__WHAT TO DO__. Starting with the line that has "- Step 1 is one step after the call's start" in the records below and ending with the line that has "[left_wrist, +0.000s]", output those lines exactly and nothing more; omit the pictures.

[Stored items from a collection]
★ ★ ★ ★ ★
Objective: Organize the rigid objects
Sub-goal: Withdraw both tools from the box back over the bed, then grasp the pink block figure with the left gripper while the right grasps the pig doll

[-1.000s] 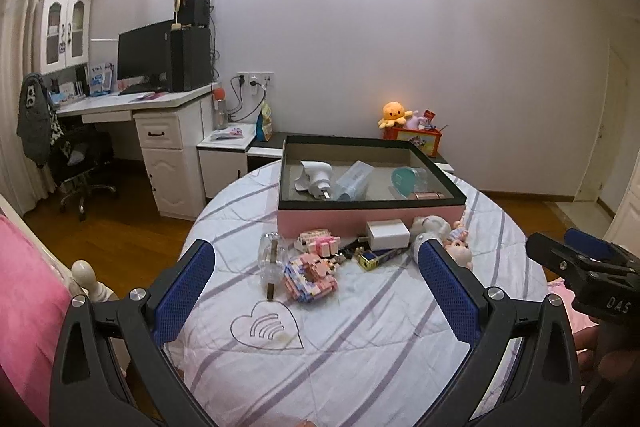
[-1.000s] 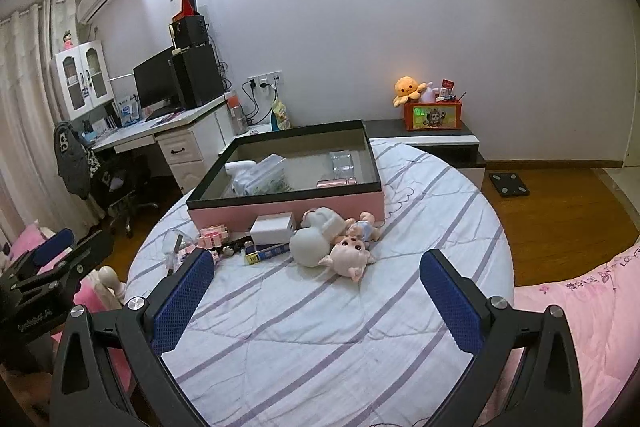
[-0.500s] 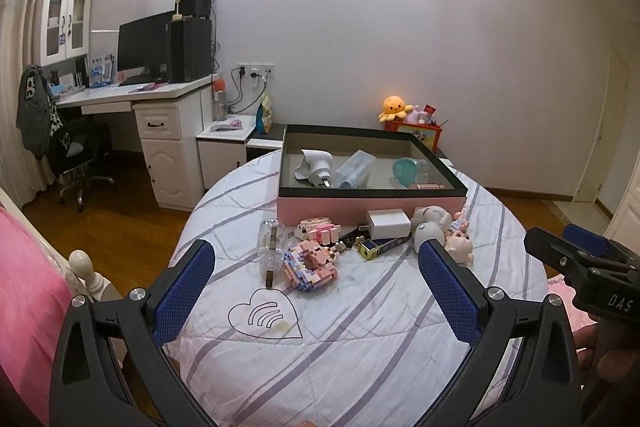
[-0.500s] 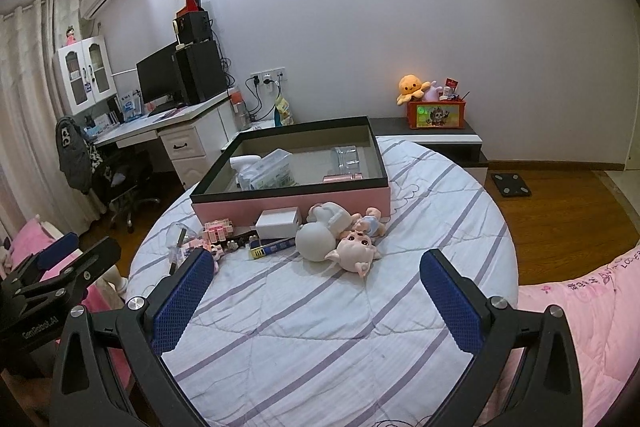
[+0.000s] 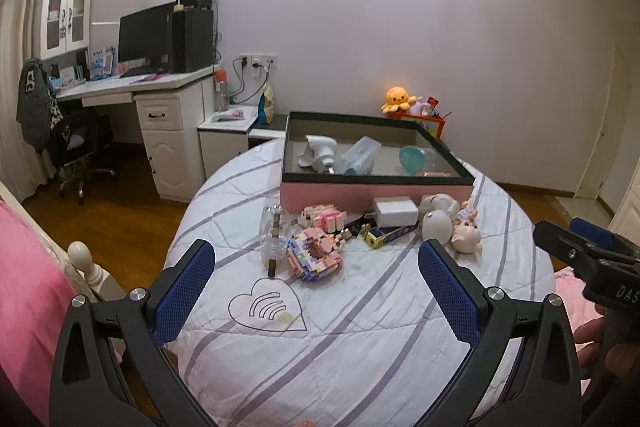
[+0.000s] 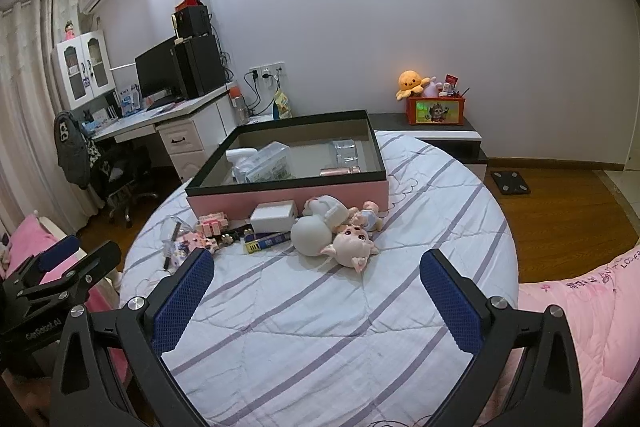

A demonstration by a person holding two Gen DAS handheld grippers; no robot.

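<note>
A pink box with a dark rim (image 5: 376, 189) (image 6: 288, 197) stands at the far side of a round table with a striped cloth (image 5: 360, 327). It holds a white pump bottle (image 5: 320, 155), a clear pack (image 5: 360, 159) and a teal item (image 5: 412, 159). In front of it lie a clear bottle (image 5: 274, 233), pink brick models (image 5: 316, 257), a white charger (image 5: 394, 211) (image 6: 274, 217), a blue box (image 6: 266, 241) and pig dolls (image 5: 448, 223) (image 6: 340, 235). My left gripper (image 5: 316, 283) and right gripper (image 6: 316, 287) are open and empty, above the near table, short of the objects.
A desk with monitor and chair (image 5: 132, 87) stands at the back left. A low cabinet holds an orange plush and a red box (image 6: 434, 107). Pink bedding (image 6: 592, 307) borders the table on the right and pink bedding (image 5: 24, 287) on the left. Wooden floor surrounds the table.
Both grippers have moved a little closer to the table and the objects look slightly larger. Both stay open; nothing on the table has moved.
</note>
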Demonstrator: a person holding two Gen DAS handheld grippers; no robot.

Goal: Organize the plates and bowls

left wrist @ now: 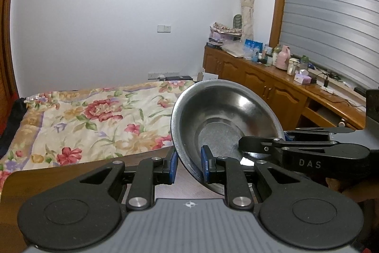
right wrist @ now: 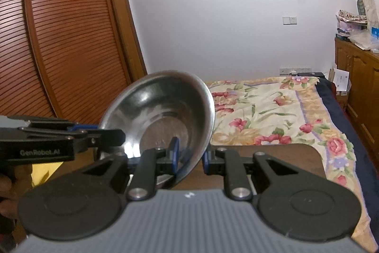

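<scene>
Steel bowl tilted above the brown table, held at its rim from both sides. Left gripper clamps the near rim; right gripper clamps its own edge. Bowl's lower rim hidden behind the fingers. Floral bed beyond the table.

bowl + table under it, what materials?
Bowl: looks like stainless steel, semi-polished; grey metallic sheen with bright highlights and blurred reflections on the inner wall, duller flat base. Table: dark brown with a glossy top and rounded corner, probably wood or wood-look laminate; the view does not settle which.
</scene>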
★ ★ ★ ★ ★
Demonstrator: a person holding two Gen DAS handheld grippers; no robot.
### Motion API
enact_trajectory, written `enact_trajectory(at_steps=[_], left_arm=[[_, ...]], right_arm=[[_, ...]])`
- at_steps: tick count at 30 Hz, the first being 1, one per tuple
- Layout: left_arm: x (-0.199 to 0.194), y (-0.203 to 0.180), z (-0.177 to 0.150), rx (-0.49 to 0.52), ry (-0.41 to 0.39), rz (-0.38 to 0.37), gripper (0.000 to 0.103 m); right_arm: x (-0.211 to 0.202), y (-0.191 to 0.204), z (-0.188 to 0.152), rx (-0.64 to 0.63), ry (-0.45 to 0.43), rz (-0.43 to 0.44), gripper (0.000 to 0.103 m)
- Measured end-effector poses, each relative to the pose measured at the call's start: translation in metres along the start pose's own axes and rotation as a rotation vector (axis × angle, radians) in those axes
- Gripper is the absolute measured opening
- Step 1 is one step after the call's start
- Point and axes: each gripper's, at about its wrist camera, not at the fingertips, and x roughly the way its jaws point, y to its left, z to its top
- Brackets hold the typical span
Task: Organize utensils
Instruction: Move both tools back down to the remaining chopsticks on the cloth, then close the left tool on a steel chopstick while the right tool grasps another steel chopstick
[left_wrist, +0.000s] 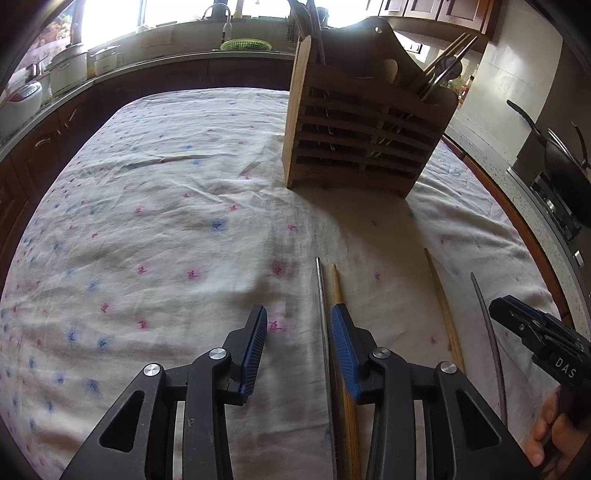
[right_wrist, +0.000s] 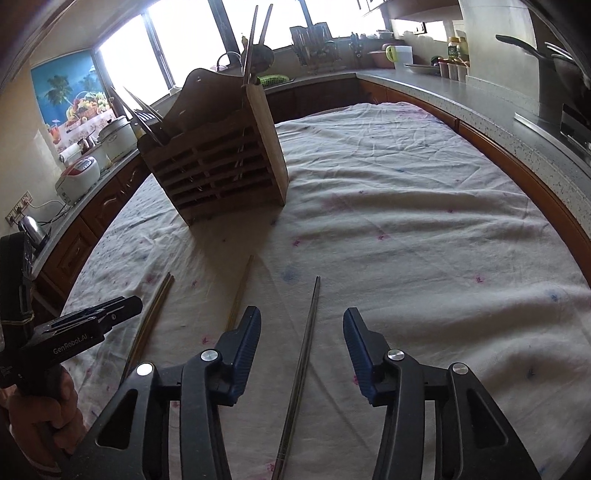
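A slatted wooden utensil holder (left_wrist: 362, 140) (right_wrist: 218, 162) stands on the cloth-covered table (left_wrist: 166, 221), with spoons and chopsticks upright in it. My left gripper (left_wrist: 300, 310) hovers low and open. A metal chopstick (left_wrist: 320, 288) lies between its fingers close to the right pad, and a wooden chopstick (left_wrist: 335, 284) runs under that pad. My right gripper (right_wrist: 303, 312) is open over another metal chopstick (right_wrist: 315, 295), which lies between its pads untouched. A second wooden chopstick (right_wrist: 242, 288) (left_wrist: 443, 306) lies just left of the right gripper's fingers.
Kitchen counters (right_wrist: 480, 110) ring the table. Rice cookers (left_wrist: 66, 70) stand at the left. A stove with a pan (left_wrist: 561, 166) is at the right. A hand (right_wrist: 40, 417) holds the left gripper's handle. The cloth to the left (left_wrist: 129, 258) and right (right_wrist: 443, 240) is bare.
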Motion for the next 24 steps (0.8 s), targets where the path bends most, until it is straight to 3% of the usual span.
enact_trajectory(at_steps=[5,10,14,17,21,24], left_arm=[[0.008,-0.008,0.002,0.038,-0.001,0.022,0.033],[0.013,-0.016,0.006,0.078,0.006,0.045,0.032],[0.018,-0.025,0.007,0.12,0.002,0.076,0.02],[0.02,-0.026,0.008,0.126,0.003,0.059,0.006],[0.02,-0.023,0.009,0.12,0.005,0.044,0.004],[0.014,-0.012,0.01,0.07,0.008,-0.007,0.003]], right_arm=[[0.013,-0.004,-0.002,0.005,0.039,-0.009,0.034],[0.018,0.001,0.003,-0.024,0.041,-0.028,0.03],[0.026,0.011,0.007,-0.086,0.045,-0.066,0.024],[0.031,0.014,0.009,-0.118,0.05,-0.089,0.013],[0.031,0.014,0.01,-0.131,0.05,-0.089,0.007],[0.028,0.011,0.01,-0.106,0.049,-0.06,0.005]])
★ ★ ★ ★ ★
__ANSWER BELOW__.
- Step 1 is one step after the call's start
- Point and axes: each gripper's, at about its wrist camera, not at the fingertips, and x roughly the way its jaws point, y to its left, z to its top
- Brackets hold the typical span
Task: Organize utensils
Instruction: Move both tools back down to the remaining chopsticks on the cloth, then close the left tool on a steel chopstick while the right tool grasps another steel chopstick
[left_wrist, +0.000s] 

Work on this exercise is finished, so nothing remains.